Amputações territoriais
Goiás se separou da Capitania de São Paulo em 1744, mas somente em 1748, pela Provisão Régia de 2 de agosto, é que foram definidos seus limites, e o conde dos Arcos, dom Marcos de Noronha, primeiro governador da nova Capitania. Os organizadores da obra alertaram para o fato de que alguns dos relatos são anteriores à delimitação do que viria a ser Goiás, o que contribui para a compreensão da dinâmica territorial que foi sendo gestada no transcorrer do tempo, conforme Antônio Teixeira Neto. Ele afirmou que Goiás iria “conhecer ao longo de sua história amputações territoriais tão grandes que, hoje, os quase um milhão de quilômetros quadrados que possuía se reduziram a cerca de um terço, ou seja, 350 mil quilômetros quadrados”.
Outro fator de extrema importância durante significativo tempo foi que “Goiás importava em função da rede de circulação comercial colonial”, o que acabou por propiciar a manutenção de estradas que possibilitaram o trânsito de mercadorias e de pessoas, dentre as quais, também, de viajantes e de cronistas, cujas anotações cuidavam de “mapear” os trajetos que preservam informações preciosas sobre Goiás.
Ao longo da “estrada alva e torta que levava para qualquer parte do mundo” – conforme escreveu Bernardo Élis –, Goiás era transposto e os itinerários existentes ou criados pelo território goiano, descritos, o que possibilita perceber o desaparecimento de núcleos populacionais surgidos em função do período aurífero, enquanto outros surgiam de outras atividades; a manutenção ou alteração dos topônimos, o que facilita ou dificulta interpretações históricas ou geográficas em períodos distintos, mas que, por meio dos diários e mapas herdados, torna possível estabelecer conexões espaço-temporais para a compreensão sobre Goiás em diferentes momentos e por perspectivas diversas.

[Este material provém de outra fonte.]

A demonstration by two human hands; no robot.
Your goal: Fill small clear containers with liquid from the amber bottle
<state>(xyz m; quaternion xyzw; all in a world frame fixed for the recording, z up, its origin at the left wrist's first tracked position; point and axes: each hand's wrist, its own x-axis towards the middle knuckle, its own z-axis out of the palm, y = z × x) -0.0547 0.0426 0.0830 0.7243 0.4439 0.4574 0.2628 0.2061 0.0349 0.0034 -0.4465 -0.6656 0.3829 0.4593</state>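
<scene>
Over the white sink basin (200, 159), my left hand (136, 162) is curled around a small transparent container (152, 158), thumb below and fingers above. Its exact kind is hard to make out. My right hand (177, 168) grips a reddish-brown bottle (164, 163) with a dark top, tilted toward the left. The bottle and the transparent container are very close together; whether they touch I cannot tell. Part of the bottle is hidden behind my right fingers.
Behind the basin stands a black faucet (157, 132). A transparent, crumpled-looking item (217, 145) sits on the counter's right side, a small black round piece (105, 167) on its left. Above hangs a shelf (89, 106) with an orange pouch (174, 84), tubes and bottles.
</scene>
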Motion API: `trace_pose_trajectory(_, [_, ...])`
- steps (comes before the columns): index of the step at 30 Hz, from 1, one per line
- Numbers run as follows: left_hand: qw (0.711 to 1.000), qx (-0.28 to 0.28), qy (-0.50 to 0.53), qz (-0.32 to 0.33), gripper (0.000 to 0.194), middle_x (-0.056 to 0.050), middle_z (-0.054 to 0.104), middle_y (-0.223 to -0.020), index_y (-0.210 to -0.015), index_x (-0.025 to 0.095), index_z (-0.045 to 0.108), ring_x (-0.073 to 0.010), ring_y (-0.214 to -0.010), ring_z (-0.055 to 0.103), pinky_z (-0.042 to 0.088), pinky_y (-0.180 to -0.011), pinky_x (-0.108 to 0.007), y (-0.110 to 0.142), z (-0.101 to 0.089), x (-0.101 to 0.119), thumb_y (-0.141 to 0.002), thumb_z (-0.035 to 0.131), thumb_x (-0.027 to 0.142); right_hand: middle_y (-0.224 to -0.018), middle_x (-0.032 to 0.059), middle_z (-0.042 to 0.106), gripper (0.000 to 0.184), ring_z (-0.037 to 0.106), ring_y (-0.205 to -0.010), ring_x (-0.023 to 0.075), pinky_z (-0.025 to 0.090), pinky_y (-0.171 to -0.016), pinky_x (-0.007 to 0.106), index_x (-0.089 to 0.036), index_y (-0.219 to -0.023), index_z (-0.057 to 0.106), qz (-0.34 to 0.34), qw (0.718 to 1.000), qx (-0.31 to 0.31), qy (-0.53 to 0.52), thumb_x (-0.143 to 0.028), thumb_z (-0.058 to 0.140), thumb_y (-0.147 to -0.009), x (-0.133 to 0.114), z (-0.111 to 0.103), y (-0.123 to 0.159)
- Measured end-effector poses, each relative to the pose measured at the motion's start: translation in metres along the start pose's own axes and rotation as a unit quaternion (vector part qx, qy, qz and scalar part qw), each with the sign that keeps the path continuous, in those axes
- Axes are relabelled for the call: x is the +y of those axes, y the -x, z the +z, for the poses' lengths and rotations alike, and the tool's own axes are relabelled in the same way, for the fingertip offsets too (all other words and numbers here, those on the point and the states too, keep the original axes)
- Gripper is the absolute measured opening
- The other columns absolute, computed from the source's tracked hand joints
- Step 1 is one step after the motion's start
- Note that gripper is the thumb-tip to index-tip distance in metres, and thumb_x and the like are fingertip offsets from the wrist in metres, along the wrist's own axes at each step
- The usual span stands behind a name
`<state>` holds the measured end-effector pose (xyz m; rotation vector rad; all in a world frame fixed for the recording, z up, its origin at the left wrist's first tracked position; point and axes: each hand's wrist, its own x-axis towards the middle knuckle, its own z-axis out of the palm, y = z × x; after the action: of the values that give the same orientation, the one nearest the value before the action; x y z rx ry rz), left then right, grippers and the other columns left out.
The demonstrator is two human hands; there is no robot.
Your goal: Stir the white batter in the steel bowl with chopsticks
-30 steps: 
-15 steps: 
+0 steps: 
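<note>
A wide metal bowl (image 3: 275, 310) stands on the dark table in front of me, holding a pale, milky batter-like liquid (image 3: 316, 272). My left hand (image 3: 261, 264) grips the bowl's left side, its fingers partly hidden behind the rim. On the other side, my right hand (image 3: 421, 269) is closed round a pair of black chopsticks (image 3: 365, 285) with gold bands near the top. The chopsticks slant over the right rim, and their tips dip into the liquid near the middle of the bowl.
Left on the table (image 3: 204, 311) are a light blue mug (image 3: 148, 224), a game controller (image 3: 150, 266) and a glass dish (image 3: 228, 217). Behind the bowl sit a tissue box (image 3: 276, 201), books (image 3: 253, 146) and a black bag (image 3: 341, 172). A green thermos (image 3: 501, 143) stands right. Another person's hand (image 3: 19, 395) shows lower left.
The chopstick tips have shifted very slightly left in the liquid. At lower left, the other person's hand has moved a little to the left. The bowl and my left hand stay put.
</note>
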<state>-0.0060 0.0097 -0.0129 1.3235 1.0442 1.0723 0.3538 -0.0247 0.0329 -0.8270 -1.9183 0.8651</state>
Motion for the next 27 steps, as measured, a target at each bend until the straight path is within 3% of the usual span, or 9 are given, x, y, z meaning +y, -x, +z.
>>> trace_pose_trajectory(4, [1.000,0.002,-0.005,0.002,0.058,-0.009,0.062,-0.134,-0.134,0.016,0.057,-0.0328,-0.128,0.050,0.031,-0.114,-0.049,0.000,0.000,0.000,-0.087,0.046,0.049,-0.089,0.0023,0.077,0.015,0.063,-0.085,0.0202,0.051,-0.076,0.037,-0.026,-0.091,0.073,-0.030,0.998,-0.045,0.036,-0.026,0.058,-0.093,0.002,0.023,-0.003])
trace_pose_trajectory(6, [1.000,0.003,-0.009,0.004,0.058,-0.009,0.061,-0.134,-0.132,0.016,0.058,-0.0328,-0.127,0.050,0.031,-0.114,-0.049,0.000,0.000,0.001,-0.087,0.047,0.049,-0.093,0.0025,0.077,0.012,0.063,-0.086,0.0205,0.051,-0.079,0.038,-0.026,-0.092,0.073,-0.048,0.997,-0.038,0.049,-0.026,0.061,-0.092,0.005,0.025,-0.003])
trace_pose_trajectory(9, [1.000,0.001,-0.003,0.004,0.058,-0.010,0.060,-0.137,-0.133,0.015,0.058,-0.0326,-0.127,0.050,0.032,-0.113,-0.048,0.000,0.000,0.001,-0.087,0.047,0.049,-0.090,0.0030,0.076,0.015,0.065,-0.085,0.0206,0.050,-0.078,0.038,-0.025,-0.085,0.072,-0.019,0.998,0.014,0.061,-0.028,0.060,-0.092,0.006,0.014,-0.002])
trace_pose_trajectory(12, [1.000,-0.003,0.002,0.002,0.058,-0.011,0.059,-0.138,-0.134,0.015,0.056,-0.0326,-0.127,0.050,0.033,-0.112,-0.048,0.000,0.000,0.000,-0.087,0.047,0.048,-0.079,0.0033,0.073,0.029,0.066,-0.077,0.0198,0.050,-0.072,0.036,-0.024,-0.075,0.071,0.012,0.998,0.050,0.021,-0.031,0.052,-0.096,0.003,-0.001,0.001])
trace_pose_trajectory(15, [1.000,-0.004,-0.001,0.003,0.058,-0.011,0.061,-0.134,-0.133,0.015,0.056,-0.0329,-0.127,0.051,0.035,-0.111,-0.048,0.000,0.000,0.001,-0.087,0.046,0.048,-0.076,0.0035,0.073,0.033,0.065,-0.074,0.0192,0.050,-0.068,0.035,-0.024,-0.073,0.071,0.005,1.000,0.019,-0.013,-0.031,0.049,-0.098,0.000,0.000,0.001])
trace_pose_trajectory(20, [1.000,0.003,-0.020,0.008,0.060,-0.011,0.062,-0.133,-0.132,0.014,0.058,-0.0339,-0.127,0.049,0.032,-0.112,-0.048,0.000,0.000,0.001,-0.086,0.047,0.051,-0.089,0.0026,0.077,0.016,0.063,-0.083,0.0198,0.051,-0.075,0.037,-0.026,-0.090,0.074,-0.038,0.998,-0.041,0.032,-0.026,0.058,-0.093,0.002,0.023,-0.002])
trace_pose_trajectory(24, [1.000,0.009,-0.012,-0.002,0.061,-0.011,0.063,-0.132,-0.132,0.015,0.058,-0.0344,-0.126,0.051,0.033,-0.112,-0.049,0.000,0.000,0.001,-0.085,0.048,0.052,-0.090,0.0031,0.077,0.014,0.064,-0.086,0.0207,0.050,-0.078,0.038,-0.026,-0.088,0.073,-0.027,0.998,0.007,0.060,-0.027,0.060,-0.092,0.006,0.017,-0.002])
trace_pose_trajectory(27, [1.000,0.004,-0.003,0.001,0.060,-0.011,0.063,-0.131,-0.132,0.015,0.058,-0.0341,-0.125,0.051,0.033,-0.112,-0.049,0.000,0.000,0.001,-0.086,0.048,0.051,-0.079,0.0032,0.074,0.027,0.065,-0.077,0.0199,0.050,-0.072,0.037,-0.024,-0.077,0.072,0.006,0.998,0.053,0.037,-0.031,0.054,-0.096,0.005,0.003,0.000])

“Quase sempre havia um rio no caminho, antes utilizado para a mineração e, posteriormente, à beira do qual se acampava de modo improvisado, no intuito de produzir alimentação, descansar a tropa e os que nela se faziam presentes; em momentos de chuva e de cheias, esperar a volta do curso normal das águas para que pudessem transpor as margens e continuar o percurso”, anotaram Lenora e João Guilherme. As paradas em função dos rios, geralmente, são expostas nos relatos, com indicações dos melhores locais para se fazer a transposição, que podia ser o afastamento de uma outra Capitania para se adentrar à de Goiás, ou pelo interior goiano. Era às margens dos rios que a Coroa cobrava impostos diversos, geralmente o de “travessia”, que nem sempre era realizada com êxito, conforme relatos de “barcos que emborcam”.
Arquiteta Lenora Barbo, uma das organizadoras (Foto: Nilson Jaine)
Vários olhares
O livro destaca alguns dentre os vários olhares que tiveram por foco Goiás naquele período. Considerando que grande parte dos cronistas e dos viajantes passou por trechos ou caminhos recorrentes – conforme explicaram – torna-se possível a percepção do mesmo sítio por ângulos diferentes, uma vez que cada um deles compreende o espaço visitado dentro de suas singularidades, tanto de vida quanto de formação intelectual ou profissional.
“O que permite, por exemplo, que dois relatos de botânicos sobre um mesmo arraial não sejam repetitivos ou limitados em relação às informações neles contidas, mas ampliados pelas experiências e vivências de quem os produziu textualmente”, esclareceram.